Rape... murder... masochism... cannibalism... mutilation... sexual debauchery... incest... body horror... regurgitated sausages. Welcome to the medieval world as presented by Ottessa Moshfegh! Those who aren't instantly put off by such sordid elements will probably find that an over-indulgence in such bombastic grotesquery comes to feel humorous and absurd. Maybe it enhances rare moments of tenderness such as when a servant girl longingly dreams of her lost love or when a grieving beaten boy who never knew his mother suckles the empty breast of a kindly old woman. Or perhaps this fictional reimagining of past horrors comes to feel like a distorted mirror of the present where the majority toil under increasingly strained conditions while society's elite live in excess. Or could it just be there for shock value?
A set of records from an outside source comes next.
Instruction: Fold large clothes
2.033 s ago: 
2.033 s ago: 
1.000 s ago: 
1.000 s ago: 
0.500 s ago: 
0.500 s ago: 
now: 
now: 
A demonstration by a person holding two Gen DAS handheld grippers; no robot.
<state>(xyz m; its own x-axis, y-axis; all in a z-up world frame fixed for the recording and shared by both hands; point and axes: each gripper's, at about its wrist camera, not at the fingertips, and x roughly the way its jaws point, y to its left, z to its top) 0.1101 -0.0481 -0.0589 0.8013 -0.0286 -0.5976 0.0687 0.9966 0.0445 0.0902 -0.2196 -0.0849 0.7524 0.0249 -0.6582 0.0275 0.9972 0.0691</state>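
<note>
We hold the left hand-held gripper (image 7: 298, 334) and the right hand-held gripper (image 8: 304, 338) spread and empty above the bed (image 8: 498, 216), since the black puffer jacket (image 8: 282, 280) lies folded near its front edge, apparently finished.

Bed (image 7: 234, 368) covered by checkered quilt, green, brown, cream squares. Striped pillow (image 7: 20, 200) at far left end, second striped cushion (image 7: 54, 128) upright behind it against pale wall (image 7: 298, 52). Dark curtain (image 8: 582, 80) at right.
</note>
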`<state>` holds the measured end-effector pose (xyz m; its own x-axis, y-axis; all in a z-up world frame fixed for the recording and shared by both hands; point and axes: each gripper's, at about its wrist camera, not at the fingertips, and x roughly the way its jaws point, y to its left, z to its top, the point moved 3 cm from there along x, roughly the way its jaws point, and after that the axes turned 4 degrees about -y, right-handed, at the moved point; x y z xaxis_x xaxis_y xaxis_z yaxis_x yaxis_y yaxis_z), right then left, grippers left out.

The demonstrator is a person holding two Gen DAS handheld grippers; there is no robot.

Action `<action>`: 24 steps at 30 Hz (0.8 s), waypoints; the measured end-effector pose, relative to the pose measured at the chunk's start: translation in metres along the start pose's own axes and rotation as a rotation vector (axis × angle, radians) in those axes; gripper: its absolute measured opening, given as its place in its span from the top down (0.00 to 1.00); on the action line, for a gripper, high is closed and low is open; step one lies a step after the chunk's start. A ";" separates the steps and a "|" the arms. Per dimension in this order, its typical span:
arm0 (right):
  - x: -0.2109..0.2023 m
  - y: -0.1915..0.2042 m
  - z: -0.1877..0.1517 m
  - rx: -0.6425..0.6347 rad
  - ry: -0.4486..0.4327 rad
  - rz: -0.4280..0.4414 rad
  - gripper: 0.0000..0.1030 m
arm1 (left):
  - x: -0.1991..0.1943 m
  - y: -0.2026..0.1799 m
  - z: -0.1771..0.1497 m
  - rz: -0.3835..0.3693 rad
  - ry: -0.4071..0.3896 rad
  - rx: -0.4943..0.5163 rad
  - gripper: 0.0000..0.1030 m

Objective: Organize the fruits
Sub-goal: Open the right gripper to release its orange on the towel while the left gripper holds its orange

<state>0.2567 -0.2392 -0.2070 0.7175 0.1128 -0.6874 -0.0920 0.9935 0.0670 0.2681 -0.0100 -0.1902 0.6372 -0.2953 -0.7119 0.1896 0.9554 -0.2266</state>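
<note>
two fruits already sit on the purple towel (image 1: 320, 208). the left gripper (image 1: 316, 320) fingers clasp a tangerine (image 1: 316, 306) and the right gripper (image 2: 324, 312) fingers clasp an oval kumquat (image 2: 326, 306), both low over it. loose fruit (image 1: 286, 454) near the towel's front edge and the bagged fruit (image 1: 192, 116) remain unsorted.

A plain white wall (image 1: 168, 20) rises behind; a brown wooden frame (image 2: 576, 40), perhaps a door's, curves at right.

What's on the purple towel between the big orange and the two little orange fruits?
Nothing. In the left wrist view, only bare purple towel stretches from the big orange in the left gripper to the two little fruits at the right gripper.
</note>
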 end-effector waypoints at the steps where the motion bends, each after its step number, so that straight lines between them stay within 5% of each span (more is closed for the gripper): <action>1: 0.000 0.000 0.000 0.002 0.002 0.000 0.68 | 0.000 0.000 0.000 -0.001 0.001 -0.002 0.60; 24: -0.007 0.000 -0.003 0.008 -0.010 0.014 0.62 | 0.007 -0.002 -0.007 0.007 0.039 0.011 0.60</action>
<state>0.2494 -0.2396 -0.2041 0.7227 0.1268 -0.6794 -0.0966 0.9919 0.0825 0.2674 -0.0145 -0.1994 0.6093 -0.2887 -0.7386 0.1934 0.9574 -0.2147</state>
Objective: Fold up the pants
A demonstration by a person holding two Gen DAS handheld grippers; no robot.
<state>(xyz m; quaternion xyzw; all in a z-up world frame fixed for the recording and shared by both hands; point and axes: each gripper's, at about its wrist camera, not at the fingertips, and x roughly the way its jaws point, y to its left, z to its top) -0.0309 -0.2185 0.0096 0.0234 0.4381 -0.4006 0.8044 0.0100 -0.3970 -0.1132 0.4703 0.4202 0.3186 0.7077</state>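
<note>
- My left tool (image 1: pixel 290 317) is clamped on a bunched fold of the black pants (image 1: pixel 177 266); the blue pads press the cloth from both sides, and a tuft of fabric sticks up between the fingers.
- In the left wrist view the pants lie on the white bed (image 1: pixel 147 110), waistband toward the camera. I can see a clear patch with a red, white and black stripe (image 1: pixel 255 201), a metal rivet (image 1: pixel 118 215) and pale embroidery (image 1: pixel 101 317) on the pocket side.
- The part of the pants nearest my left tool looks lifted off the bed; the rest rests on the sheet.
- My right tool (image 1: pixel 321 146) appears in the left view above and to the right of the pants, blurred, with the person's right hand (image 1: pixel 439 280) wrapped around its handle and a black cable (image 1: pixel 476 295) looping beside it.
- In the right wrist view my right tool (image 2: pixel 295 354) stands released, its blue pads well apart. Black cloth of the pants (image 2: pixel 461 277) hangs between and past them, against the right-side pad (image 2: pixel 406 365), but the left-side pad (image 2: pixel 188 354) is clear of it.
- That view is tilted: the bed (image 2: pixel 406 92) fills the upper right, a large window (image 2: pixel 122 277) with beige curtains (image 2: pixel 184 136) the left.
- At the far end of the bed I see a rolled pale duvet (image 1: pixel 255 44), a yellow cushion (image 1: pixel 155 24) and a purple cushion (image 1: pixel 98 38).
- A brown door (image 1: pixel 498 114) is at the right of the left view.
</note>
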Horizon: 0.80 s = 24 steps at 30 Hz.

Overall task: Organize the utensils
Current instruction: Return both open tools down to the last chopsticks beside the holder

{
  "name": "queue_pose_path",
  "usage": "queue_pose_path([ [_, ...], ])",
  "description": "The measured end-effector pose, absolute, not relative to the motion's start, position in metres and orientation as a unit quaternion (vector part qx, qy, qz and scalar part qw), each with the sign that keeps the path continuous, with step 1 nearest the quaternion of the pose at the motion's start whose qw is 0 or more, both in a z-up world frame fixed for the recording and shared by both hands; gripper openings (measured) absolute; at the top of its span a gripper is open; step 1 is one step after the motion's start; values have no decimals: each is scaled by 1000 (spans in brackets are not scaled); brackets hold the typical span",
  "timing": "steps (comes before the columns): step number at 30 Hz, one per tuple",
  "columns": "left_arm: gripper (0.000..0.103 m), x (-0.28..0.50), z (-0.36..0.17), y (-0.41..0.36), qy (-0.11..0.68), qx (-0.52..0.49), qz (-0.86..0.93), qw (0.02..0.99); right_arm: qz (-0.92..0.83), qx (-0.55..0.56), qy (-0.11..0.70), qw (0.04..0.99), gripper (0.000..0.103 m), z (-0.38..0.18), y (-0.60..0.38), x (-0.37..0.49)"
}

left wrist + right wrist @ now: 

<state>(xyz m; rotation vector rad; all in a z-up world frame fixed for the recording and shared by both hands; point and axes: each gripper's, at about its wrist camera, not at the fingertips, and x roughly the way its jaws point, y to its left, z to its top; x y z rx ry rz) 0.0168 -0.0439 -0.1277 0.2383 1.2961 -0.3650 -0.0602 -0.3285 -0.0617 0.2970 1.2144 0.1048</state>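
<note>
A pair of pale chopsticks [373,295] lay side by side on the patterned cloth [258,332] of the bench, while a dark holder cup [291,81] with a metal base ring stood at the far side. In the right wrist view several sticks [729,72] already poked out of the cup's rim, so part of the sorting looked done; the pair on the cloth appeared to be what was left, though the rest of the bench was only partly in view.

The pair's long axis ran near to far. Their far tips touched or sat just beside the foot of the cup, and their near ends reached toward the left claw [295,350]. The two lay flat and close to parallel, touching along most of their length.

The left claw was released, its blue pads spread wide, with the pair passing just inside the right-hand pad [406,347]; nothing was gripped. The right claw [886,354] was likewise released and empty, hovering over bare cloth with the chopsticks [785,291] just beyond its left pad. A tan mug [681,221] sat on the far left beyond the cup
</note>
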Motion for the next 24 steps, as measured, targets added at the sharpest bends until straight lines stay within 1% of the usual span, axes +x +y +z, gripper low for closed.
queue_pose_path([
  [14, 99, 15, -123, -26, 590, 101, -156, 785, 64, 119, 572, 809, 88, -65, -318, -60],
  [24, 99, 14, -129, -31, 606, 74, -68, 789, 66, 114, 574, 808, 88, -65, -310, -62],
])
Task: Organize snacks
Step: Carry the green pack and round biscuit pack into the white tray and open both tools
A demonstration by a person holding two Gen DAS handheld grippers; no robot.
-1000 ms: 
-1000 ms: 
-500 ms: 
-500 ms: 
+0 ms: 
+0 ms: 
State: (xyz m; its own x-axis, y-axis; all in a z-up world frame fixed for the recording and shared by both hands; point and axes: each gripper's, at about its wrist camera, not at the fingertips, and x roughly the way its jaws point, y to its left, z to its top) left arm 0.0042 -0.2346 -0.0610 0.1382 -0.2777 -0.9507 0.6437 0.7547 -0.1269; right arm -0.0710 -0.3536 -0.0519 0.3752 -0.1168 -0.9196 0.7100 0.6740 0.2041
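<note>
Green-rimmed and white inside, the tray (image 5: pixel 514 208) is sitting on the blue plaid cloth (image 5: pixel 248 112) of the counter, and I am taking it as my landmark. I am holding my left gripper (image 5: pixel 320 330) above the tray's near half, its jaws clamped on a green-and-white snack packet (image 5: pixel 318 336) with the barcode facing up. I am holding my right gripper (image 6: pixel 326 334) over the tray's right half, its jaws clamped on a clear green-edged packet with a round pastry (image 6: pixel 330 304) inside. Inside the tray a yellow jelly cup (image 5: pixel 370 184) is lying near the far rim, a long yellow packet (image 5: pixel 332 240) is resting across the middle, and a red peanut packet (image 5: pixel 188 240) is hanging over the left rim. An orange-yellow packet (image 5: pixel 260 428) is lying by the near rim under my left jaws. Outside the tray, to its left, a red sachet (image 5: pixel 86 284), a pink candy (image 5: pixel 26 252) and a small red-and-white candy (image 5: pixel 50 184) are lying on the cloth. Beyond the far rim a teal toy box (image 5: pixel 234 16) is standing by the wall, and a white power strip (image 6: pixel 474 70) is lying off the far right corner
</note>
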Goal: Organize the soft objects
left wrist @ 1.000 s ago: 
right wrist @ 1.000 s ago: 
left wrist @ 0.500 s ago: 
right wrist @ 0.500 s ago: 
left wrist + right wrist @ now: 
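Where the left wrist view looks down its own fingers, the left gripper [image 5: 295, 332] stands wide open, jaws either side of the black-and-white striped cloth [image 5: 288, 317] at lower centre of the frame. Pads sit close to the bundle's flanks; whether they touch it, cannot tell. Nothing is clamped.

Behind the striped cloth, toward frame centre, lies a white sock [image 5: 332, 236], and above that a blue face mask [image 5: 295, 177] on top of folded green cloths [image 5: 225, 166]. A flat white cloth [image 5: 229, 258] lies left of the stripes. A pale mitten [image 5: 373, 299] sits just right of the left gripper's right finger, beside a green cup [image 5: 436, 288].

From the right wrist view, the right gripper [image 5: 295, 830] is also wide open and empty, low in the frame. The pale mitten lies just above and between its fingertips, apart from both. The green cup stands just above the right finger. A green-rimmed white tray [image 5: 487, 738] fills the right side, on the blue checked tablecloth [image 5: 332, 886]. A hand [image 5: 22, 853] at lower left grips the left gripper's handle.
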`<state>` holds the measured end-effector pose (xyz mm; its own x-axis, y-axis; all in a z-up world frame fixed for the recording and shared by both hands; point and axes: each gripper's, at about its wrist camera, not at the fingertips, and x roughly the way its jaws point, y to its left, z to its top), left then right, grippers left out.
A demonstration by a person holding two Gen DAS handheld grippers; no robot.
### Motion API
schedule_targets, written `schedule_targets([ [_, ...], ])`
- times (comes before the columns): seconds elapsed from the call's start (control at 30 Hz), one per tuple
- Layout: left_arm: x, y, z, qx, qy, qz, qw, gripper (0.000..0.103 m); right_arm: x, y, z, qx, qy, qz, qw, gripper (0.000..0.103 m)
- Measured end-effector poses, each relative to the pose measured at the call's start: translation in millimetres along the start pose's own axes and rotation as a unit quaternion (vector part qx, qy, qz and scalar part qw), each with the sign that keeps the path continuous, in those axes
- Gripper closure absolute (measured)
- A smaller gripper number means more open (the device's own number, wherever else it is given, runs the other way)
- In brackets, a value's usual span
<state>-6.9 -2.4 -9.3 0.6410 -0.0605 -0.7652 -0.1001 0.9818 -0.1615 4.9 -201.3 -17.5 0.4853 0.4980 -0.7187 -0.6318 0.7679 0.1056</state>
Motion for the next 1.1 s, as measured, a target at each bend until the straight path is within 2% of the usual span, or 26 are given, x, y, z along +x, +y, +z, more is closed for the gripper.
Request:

Whatever your interpretation of Moshfegh's writing it certainly inspires plenty of discourse. Her debut “Eileen” earned her credentials with multiple book award nominations and her musings of a sleepy heroine in “My Year of Rest and Relaxation” became a big bestseller. “Lapvona” has already received a range of praise and damnation in literary circles. There is a mesmerising quality to this author's storytelling which drew me into the world of its naïve adolescent protagonist Marek. At first this son of a shepherd feels sympathetic with his unfortunate ugliness, twisted spine and mop of untended red hair. However, his pitiful desire for his father's punishment soon gives way to lowkey aggression and cruelty as he passively listens to the pleas of a dying boy. Over the course of a year he finds himself in a surprisingly close position to the town's lord and governor Villiam.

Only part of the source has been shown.